_Exercise_
Reproduce only the lines of the material below that start at the line containing "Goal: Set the" and stop at the line containing "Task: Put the". Keep both end lines.
── The data ──
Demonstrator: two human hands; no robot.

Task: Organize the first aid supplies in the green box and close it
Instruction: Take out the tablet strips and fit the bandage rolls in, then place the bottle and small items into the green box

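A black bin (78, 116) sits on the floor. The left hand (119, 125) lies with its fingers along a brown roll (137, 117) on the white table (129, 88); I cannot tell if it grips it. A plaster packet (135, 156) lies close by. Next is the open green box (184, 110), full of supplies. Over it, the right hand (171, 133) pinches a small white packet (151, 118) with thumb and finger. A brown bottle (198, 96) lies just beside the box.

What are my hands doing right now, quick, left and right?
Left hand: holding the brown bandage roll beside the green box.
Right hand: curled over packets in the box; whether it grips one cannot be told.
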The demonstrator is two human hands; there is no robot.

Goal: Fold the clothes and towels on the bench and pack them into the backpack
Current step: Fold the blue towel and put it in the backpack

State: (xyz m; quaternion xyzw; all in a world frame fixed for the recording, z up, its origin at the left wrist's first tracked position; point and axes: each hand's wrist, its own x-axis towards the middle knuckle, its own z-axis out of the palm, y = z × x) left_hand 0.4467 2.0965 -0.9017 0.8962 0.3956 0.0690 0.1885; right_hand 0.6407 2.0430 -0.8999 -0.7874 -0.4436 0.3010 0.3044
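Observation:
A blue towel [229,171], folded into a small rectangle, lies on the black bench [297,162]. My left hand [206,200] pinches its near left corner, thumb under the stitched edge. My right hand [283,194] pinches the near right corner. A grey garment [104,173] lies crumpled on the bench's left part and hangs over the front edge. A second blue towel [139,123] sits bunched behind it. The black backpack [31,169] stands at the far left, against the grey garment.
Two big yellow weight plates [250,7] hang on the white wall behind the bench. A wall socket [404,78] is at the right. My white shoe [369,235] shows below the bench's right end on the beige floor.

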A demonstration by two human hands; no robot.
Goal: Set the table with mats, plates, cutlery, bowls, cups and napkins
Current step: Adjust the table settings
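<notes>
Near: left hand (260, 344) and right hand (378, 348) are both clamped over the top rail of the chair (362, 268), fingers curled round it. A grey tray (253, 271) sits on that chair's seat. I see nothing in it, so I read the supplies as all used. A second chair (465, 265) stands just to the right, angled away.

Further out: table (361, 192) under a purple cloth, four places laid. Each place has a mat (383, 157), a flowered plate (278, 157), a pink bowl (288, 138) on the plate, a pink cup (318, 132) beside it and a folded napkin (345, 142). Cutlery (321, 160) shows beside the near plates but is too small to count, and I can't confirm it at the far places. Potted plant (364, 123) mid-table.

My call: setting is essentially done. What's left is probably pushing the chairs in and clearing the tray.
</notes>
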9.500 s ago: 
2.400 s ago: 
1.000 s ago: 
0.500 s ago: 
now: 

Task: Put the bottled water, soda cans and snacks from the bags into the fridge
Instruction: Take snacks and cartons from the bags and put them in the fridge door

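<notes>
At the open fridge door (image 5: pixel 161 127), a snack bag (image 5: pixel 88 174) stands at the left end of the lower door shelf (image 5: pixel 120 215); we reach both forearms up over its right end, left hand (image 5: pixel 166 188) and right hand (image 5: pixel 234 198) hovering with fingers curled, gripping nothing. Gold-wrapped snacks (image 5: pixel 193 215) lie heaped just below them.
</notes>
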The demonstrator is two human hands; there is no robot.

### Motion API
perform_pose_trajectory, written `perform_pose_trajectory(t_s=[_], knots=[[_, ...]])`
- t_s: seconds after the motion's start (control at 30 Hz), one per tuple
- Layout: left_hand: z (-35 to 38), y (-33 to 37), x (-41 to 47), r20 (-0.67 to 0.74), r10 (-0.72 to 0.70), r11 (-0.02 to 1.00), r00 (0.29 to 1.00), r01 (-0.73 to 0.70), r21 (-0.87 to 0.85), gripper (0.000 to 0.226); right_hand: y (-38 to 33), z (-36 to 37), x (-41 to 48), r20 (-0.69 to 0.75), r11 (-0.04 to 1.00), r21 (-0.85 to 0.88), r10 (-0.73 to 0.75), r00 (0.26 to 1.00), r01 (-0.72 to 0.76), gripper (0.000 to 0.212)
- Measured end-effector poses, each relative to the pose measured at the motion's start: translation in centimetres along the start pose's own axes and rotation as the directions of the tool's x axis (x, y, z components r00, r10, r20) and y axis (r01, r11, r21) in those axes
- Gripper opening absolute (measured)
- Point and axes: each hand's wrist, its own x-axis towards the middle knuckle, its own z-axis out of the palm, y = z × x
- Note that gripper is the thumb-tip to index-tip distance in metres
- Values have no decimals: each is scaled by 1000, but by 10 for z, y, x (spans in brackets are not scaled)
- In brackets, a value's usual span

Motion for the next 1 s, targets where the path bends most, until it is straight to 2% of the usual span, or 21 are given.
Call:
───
_Task result_
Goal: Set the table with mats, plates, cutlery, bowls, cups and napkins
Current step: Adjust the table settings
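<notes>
Near: left hand (260, 344) and right hand (378, 348) are both clamped over the top rail of the chair (362, 268), fingers curled round it. A grey tray (253, 271) sits on that chair's seat. I see nothing in it, so I read the supplies as all used. A second chair (465, 265) stands just to the right, angled away.

Further out: table (361, 192) under a purple cloth, four places laid. Each place has a mat (383, 157), a flowered plate (278, 157), a pink bowl (288, 138) on the plate, a pink cup (318, 132) beside it and a folded napkin (345, 142). Cutlery (321, 160) shows beside the near plates but is too small to count, and I can't confirm it at the far places. Potted plant (364, 123) mid-table.

My call: setting is essentially done. What's left is probably pushing the chairs in and clearing the tray.
</notes>
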9.500 s ago: 
2.400 s ago: 
1.000 s ago: 
0.500 s ago: 
now: 

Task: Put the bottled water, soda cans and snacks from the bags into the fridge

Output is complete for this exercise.